* **What is needed**:
Whenever a picture appears in the records, exclude it, and transcribe everything else exactly.

***** Data for analysis

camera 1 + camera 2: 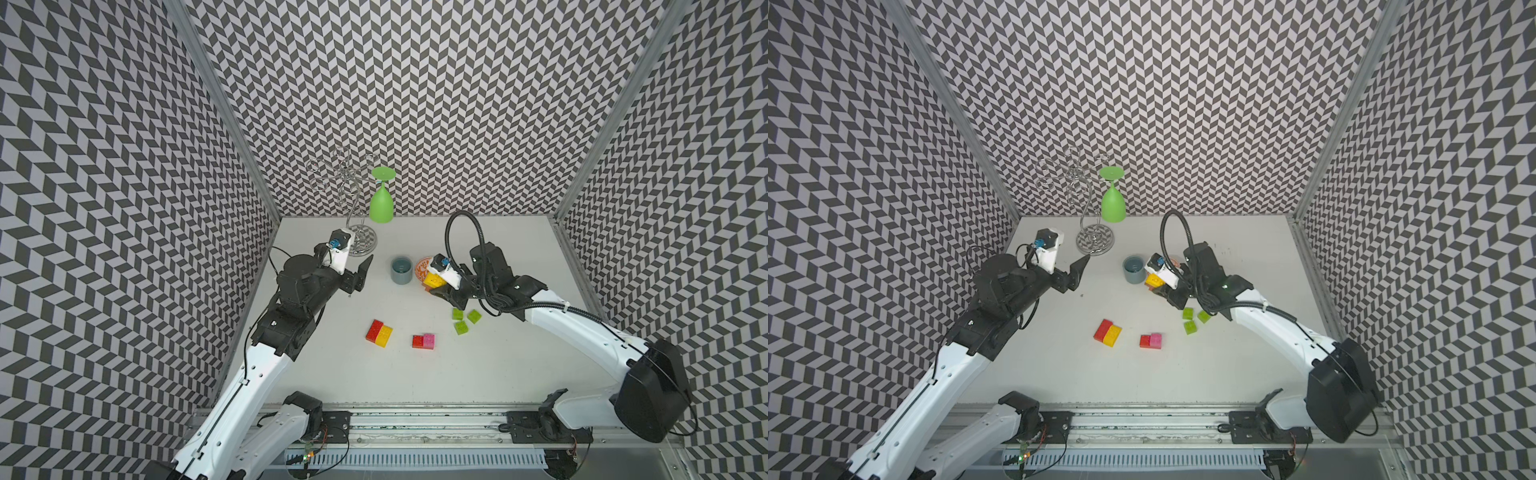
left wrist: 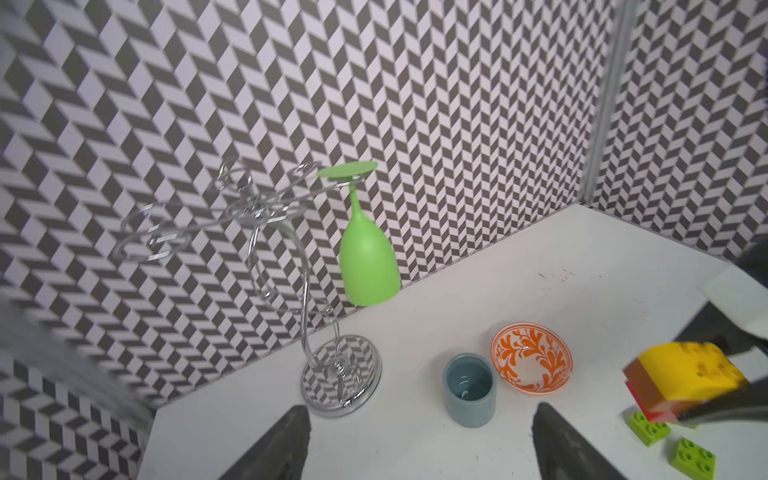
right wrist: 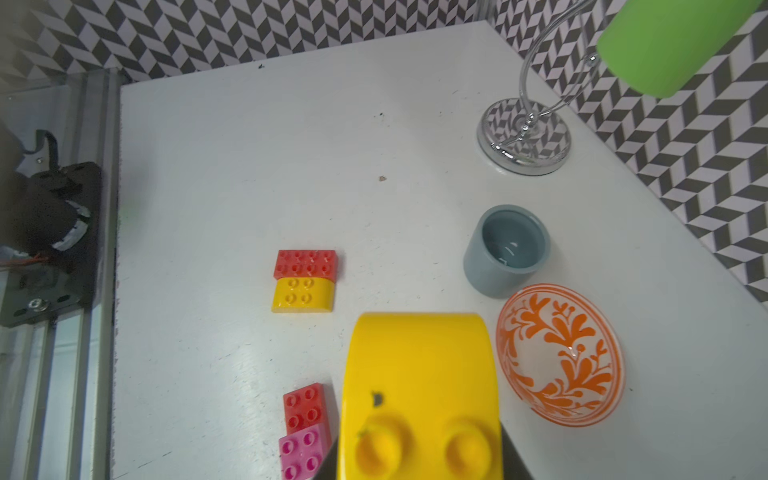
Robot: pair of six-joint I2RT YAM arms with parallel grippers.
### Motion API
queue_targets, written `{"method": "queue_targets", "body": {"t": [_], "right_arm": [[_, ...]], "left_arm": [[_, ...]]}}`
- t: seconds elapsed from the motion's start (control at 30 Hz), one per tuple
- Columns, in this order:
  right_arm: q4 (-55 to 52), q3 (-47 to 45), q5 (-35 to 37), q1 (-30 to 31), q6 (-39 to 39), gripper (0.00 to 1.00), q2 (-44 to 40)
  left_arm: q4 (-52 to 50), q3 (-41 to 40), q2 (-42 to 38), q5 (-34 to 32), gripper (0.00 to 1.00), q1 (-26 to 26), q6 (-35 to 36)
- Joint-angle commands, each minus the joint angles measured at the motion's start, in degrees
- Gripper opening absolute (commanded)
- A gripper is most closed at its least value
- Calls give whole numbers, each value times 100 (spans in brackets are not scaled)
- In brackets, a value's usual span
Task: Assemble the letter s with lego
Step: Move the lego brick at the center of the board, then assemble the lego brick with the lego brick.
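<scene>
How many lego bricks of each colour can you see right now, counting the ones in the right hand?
Red bricks: 3, one in the held stack
Yellow bricks: 2
Green bricks: 3
Pink bricks: 1
Orange-brown bricks: 1
Total: 10

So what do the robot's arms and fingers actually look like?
The left arm and right arm have white shells, black joints and thin black cables along them. The right one also has a looping ribbed black hose. Each ends in black pointed fingers and a white camera housing.
</scene>
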Motion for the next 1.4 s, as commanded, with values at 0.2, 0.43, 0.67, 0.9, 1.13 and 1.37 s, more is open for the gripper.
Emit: {"method": "queue_targets", "body": {"t": [0.2,0.43,0.67,0.9,1.13,1.37], "right_arm": [[-615,-119,0,725,-466,13,348],[-604,-349,71,895,-787,13,446],[-264,-678,79,905,-852,12,461],[102,-847,149,901,-918,11,520],[281,-917,120,914,-966,10,664],[327,-1053,149,914,-1010,10,668]], "left_arm": [[386,-856,93,350,85,149,-1200],[485,-1108,154,375,85,158,-1217],[547,-1197,168,393,85,160,-1217],[586,-1225,266,458,85,162,-1216],[581,-1238,297,470,85,171,-1191],[603,-1232,356,502,85,167,-1208]]}}
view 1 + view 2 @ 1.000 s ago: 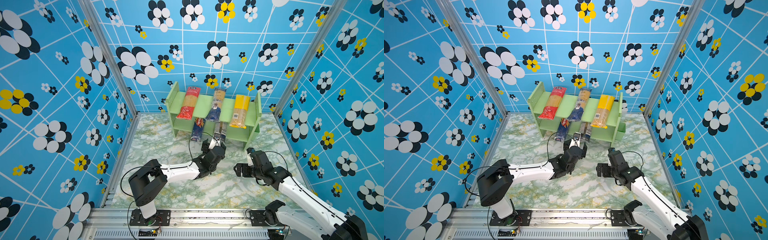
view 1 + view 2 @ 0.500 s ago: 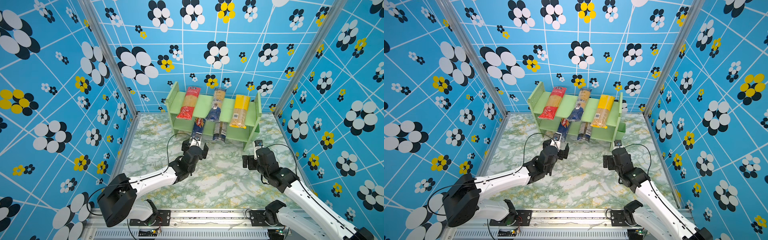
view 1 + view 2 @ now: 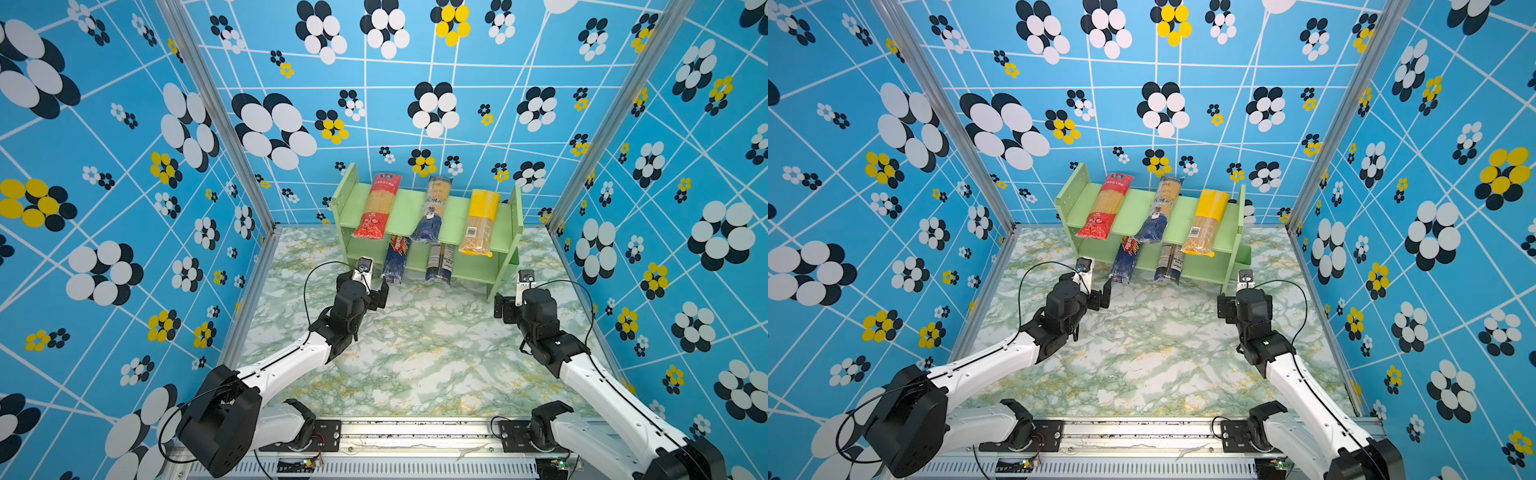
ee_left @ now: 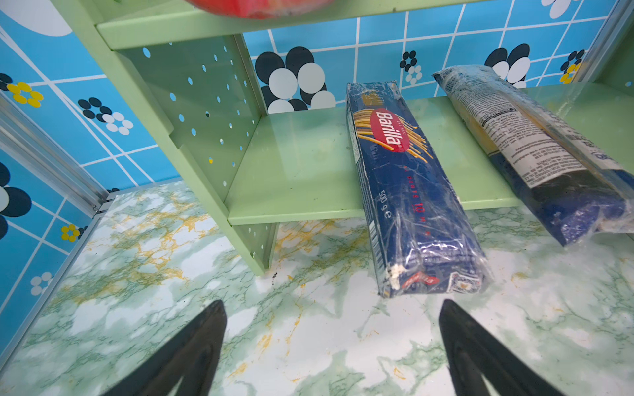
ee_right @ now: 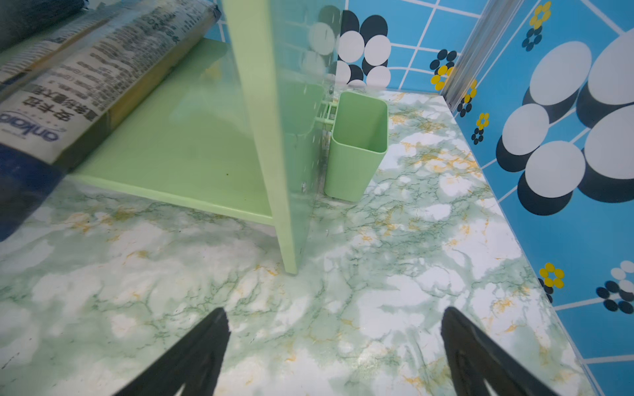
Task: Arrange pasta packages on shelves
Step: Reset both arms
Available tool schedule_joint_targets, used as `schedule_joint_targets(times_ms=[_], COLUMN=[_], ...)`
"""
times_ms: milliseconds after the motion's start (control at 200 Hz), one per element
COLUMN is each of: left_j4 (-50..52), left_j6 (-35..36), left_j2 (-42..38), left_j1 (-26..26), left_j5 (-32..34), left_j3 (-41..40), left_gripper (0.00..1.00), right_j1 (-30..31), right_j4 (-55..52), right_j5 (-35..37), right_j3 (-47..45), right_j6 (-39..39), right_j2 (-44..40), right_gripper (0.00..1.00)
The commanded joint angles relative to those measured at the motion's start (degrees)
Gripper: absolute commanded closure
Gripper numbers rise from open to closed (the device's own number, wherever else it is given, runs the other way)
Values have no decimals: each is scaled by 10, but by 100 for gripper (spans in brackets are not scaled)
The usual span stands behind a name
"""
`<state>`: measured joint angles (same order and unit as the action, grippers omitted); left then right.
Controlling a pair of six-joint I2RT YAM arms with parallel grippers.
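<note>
1. Pasta packages, five in all, lie on the pale green shelf (image 3: 455, 216), which stands along the far edge of the tabletop (image 3: 415, 345).
2. On the upper tier, from the left side panel to the right, lie the red pack (image 3: 376, 205), the clear pack with a navy end (image 3: 432, 208) and the yellow-topped pack (image 3: 480, 222). Each lies front to back, and its near end juts past the tier's front edge.
3. On the lower tier lie the dark blue Barilla pack (image 3: 395, 257) and, beside it but apart, the clear pack with a navy and white label (image 3: 439, 262).
4. In the left wrist view the Barilla pack overhangs the lower tier, and its near end seems to rest on the tabletop.
5. The left claw (image 4: 331, 305) is spread wide and empty. It sits low over the tabletop, just in front of the Barilla pack's near end and not touching it.
6. The right claw (image 5: 333, 311) is also spread wide and empty, in front of the shelf's right side panel.
7. A small green cup (image 5: 356, 147) hangs on the outer face of that panel.
</note>
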<state>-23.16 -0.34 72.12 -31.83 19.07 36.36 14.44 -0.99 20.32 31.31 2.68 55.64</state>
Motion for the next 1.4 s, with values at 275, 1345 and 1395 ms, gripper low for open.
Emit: schedule_joint_targets(times_ms=[275, 1345, 1395], left_j4=[-63, -130, -156], left_j6=[19, 5, -7], left_j2=[51, 9, 12], left_j1=[77, 219, 228], left_j5=[-76, -83, -89], left_j3=[-32, -140, -158], left_gripper=[2, 0, 0], right_j1=[-110, -139, -140], right_j4=[162, 312, 311], right_j5=[-117, -153, -154], right_j3=[-2, -74, -74], right_j6=[-21, -17, -16], right_j2=[186, 195, 196], right_gripper=[1, 1, 1])
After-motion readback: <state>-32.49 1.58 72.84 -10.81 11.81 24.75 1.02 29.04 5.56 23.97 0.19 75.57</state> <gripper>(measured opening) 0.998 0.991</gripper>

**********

* **Answer box**:
camera 1 + camera 2: 
left wrist: 
right wrist: 
Robot: pair of six-joint I2RT YAM arms with parallel grippers.
### Motion API
queue_targets, written `{"method": "queue_targets", "body": {"t": [_], "right_arm": [[_, ...]], "left_arm": [[_, ...]]}}`
- t: seconds elapsed from the motion's start (control at 30 Hz), one per tuple
- Columns, in this order:
  right_arm: q4 (-55 to 52), q3 (-47 to 45), q5 (-35 to 37), q1 (-30 to 31), q6 (-39 to 39), gripper (0.00 to 1.00), q2 (-44 to 40)
  left_arm: q4 (-52 to 50), q3 (-41 to 40), q2 (-42 to 38), q5 (-34 to 32), gripper (0.00 to 1.00), q1 (-26 to 26), q6 (-35 to 36)
- Joint-angle commands, each minus the joint angles measured at the motion's start, in degrees
- Gripper opening absolute (commanded)
- A gripper is most closed at its least value
- Calls give whole numbers, each value times 100 (spans in brackets are not scaled)
- In brackets, a value's usual span
Task: Assemble the letter s with lego
Step: Move the lego brick at the center of the board, then assemble the lego brick with the lego brick.
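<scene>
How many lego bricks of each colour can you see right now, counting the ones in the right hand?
Red bricks: 3, one in the held stack
Yellow bricks: 2
Green bricks: 3
Pink bricks: 1
Orange-brown bricks: 1
Total: 10

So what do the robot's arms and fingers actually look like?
The left arm and right arm have white shells, black joints and thin black cables along them. The right one also has a looping ribbed black hose. Each ends in black pointed fingers and a white camera housing.
</scene>
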Motion for the next 1.4 s, as commanded, with values at 0.2, 0.43, 0.67, 0.9, 1.13 and 1.37 s, more is open for the gripper.
Emit: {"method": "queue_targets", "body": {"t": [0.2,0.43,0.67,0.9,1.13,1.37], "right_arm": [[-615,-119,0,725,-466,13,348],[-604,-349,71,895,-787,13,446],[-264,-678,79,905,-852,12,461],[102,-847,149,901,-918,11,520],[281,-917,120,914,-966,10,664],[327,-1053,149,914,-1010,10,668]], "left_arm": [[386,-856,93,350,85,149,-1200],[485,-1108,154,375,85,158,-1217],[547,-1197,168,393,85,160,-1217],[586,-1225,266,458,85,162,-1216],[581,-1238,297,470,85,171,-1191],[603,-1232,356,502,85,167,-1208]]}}
view 1 + view 2 @ 1.000 s ago: 
view 1 + view 2 @ 0.500 s ago: 
view 1 + view 2 @ now: 
ee_left @ now: 
ee_right @ now: 
Task: Arrange pasta packages on shelves
Step: Reset both arms
Available tool schedule_joint_targets, used as `schedule_joint_targets(times_ms=[_], COLUMN=[_], ...)`
"""
times_ms: milliseconds after the motion's start (control at 200 Hz), one per element
COLUMN is each of: left_j4 (-50..52), left_j6 (-35..36), left_j2 (-42..38), left_j1 (-26..26), left_j5 (-32..34), left_j3 (-41..40), left_gripper (0.00..1.00), right_j1 (-30..31), right_j4 (-55..52), right_j5 (-35..37), right_j3 (-47..45), right_j6 (-39..39), right_j2 (-44..40), right_gripper (0.00..1.00)
The commanded joint angles relative to those measured at the motion's start (degrees)
Gripper: absolute commanded closure
Gripper numbers rise from open to closed (the device's own number, wherever else it is given, runs the other way)
Values have no decimals: each is scaled by 10, but by 100 for gripper (spans in brackets are not scaled)
The usual span stands behind a name
"""
`<state>`: measured joint angles (same order and unit as the action, grippers omitted); left then right.
Controlling a pair of six-joint I2RT YAM arms with parallel grippers.
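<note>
1. Pasta packages, five in all, lie on the pale green shelf (image 3: 455, 216), which stands along the far edge of the tabletop (image 3: 415, 345).
2. On the upper tier, from the left side panel to the right, lie the red pack (image 3: 376, 205), the clear pack with a navy end (image 3: 432, 208) and the yellow-topped pack (image 3: 480, 222). Each lies front to back, and its near end juts past the tier's front edge.
3. On the lower tier lie the dark blue Barilla pack (image 3: 395, 257) and, beside it but apart, the clear pack with a navy and white label (image 3: 439, 262).
4. In the left wrist view the Barilla pack overhangs the lower tier, and its near end seems to rest on the tabletop.
5. The left claw (image 4: 331, 305) is spread wide and empty. It sits low over the tabletop, just in front of the Barilla pack's near end and not touching it.
6. The right claw (image 5: 333, 311) is also spread wide and empty, in front of the shelf's right side panel.
7. A small green cup (image 5: 356, 147) hangs on the outer face of that panel.
</note>
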<state>-23.16 -0.34 72.12 -31.83 19.07 36.36 14.44 -0.99 20.32 31.31 2.68 55.64</state>
Motion for the next 1.4 s, with values at 275, 1345 and 1395 ms, gripper low for open.
Emit: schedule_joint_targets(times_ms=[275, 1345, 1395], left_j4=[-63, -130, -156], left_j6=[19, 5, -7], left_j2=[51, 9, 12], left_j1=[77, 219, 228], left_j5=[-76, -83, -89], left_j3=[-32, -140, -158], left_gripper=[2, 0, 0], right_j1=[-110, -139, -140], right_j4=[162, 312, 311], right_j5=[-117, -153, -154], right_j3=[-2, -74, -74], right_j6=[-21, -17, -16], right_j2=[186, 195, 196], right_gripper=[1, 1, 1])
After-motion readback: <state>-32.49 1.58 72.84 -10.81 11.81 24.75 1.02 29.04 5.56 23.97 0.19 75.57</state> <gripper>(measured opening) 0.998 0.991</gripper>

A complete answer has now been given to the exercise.